Records excerpted from a collection:
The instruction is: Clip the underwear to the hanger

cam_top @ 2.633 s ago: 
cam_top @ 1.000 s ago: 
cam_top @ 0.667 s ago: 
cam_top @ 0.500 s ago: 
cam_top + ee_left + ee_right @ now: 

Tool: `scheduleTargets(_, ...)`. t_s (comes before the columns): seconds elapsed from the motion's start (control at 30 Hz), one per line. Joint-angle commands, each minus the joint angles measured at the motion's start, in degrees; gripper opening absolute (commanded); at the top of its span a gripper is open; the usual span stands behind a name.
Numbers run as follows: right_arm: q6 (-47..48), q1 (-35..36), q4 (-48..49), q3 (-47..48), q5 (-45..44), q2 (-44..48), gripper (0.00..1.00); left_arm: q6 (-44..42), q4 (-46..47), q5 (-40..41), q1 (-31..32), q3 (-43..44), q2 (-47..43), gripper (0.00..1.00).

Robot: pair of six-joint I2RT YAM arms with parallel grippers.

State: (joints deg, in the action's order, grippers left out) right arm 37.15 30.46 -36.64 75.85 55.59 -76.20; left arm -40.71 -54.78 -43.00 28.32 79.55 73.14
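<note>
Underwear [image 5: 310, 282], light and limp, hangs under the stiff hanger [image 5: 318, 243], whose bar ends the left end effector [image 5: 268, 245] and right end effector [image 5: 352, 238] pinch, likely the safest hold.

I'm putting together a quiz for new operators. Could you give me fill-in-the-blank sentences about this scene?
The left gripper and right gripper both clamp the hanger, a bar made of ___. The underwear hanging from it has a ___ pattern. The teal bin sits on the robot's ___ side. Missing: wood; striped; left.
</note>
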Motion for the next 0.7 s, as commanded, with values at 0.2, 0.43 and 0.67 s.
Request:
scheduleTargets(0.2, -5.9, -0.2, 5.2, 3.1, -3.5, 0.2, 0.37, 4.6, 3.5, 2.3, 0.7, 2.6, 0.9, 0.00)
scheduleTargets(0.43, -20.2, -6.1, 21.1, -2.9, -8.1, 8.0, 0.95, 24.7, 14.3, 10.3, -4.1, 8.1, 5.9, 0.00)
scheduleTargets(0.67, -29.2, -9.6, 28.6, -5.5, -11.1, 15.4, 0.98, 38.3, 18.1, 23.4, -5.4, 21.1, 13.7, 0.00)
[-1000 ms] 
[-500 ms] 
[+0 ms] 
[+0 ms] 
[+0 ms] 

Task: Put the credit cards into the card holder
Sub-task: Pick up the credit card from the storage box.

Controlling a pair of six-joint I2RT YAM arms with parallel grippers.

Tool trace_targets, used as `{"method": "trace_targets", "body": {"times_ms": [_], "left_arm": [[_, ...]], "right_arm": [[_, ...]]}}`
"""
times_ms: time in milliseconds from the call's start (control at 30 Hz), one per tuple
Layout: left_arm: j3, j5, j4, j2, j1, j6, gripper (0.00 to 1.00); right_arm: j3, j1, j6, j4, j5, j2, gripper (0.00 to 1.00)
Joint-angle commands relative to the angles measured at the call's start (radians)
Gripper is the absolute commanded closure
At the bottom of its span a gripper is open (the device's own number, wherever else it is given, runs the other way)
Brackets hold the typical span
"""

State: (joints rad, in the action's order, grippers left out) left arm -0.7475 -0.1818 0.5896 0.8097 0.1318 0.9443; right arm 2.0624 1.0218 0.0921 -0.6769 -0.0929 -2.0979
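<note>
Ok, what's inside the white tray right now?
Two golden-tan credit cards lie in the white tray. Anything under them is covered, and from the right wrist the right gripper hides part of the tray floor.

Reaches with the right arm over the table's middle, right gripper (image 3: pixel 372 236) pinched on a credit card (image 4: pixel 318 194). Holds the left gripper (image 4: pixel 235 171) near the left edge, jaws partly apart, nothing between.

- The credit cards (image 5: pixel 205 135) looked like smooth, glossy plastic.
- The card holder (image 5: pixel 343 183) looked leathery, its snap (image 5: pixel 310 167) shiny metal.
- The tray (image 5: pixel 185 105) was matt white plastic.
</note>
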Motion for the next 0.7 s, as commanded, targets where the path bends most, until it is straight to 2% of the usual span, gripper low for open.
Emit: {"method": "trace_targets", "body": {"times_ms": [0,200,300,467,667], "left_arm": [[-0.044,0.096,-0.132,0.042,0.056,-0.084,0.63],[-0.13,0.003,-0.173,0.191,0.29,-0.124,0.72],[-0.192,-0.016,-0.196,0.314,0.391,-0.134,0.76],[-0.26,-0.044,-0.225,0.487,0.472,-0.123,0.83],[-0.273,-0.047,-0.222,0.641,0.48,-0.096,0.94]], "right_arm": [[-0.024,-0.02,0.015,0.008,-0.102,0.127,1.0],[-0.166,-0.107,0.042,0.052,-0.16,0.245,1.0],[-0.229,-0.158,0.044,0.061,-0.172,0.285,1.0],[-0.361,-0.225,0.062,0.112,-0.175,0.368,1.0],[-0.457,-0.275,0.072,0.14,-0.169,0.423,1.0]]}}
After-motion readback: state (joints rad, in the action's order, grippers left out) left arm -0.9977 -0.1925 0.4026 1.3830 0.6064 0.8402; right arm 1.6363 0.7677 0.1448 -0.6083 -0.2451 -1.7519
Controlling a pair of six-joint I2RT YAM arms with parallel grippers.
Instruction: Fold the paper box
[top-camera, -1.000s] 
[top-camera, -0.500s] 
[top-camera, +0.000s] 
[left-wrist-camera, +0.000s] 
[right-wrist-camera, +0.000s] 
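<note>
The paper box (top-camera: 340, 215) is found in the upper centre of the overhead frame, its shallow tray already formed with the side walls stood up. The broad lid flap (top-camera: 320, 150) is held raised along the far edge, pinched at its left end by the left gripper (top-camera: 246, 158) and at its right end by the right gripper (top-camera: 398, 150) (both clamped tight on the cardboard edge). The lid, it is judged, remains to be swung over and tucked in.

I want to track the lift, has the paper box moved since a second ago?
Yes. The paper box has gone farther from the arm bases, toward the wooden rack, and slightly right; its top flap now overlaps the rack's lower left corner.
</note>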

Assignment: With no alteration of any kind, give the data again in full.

Expected output:
The instruction is: Clip the underwear to the hanger

cam_top @ 2.633 s ago: 
cam_top @ 1.000 s ago: 
cam_top @ 0.667 s ago: 
cam_top @ 0.500 s ago: 
cam_top + ee_left + ee_right @ now: 

Tool: `scheduleTargets(_, ...)`. t_s (comes before the columns): seconds elapsed from the motion's start (control at 30 Hz), one per line. Joint-angle commands, each minus the joint angles measured at the motion's start, in degrees; gripper opening absolute (commanded); at the top of its span a gripper is open; the usual span stands behind a name.
Numbers run as follows: right_arm: q6 (-47..48), q1 (-35..36), q4 (-48..49), q3 (-47..48), q5 (-45..44), q2 (-44..48), gripper (0.00..1.00); left_arm: q6 (-44..42), q4 (-46..47), q5 (-40..41), q1 (-31..32), q3 (-43..44), q2 (-47..43), gripper (0.00..1.00).

Robot: pair of six-joint I2RT YAM arms with parallel grippers.

State: (joints deg, in the action's order, grippers left out) right arm 37.15 30.46 -36.64 75.85 55.59 -76.20; left arm -40.71 -54.78 -43.00 28.32 79.55 73.14
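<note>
Underwear [image 5: 310, 282], light and limp, hangs under the stiff hanger [image 5: 318, 243], whose bar ends the left end effector [image 5: 268, 245] and right end effector [image 5: 352, 238] pinch, likely the safest hold.

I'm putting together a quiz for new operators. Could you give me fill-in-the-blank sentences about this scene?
The left gripper and right gripper both clamp the hanger, a bar made of ___. The underwear hanging from it has a ___ pattern. The teal bin sits on the robot's ___ side. Missing: wood; striped; left.
</note>
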Motion for the next 0.7 s, as commanded, with values at 0.2, 0.43 and 0.67 s.
Request:
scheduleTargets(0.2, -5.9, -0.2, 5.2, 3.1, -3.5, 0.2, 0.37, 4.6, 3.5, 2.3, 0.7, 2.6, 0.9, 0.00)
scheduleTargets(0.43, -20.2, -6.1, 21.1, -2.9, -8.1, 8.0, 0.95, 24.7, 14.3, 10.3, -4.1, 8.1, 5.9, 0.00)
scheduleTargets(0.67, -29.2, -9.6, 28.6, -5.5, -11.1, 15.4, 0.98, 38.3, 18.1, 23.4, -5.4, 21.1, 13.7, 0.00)
[-1000 ms] 
[-500 ms] 
[+0 ms] 
[+0 ms] 
[+0 ms] 

Task: Put the credit cards into the card holder
Sub-task: Pick up the credit card from the storage box.

Controlling a pair of six-joint I2RT YAM arms with parallel grippers.

Tool trace_targets, used as `{"method": "trace_targets", "body": {"times_ms": [_], "left_arm": [[_, ...]], "right_arm": [[_, ...]]}}`
"""
times_ms: time in milliseconds from the call's start (control at 30 Hz), one per tuple
Layout: left_arm: j3, j5, j4, j2, j1, j6, gripper (0.00 to 1.00); right_arm: j3, j1, j6, j4, j5, j2, gripper (0.00 to 1.00)
Joint-angle commands relative to the angles measured at the call's start (radians)
Gripper is the absolute commanded closure
At the bottom of its span a gripper is open (the device's own number, wherever else it is given, runs the other way)
Brackets hold the typical span
"""

State: (joints rad, in the action's order, grippers left out) left arm -0.7475 -0.1818 0.5896 0.8097 0.1318 0.9443; right arm 2.0624 1.0218 0.0921 -0.6769 -0.0929 -2.0979
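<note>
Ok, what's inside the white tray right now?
Two golden-tan credit cards lie in the white tray. Anything under them is covered, and from the right wrist the right gripper hides part of the tray floor.

Reaches with the right arm over the table's middle, right gripper (image 3: pixel 372 236) pinched on a credit card (image 4: pixel 318 194). Holds the left gripper (image 4: pixel 235 171) near the left edge, jaws partly apart, nothing between.

- The credit cards (image 5: pixel 205 135) looked like smooth, glossy plastic.
- The card holder (image 5: pixel 343 183) looked leathery, its snap (image 5: pixel 310 167) shiny metal.
- The tray (image 5: pixel 185 105) was matt white plastic.
</note>
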Motion for the next 0.7 s, as commanded, targets where the path bends most, until it is straight to 2% of the usual span, gripper low for open.
Emit: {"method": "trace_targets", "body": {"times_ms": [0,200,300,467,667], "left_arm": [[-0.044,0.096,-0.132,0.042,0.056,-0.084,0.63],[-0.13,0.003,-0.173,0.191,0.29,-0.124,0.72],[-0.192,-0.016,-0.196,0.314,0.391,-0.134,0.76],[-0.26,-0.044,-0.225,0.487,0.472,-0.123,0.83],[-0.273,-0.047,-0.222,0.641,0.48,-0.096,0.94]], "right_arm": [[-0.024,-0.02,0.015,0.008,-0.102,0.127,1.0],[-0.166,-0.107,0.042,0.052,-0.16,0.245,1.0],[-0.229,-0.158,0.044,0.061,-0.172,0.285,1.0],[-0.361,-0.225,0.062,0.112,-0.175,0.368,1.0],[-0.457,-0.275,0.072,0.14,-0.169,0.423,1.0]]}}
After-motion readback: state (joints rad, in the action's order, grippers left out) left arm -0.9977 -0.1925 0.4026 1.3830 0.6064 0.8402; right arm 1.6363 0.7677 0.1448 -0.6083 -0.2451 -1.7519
Controlling a pair of six-joint I2RT YAM arms with parallel grippers.
Instruction: Fold the paper box
[top-camera, -1.000s] 
[top-camera, -0.500s] 
[top-camera, +0.000s] 
[left-wrist-camera, +0.000s] 
[right-wrist-camera, +0.000s] 
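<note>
The paper box (top-camera: 340, 215) is found in the upper centre of the overhead frame, its shallow tray already formed with the side walls stood up. The broad lid flap (top-camera: 320, 150) is held raised along the far edge, pinched at its left end by the left gripper (top-camera: 246, 158) and at its right end by the right gripper (top-camera: 398, 150) (both clamped tight on the cardboard edge). The lid, it is judged, remains to be swung over and tucked in.

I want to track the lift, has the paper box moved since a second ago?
Yes. The paper box has gone farther from the arm bases, toward the wooden rack, and slightly right; its top flap now overlaps the rack's lower left corner.
</note>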

This finishes the output for the exercise.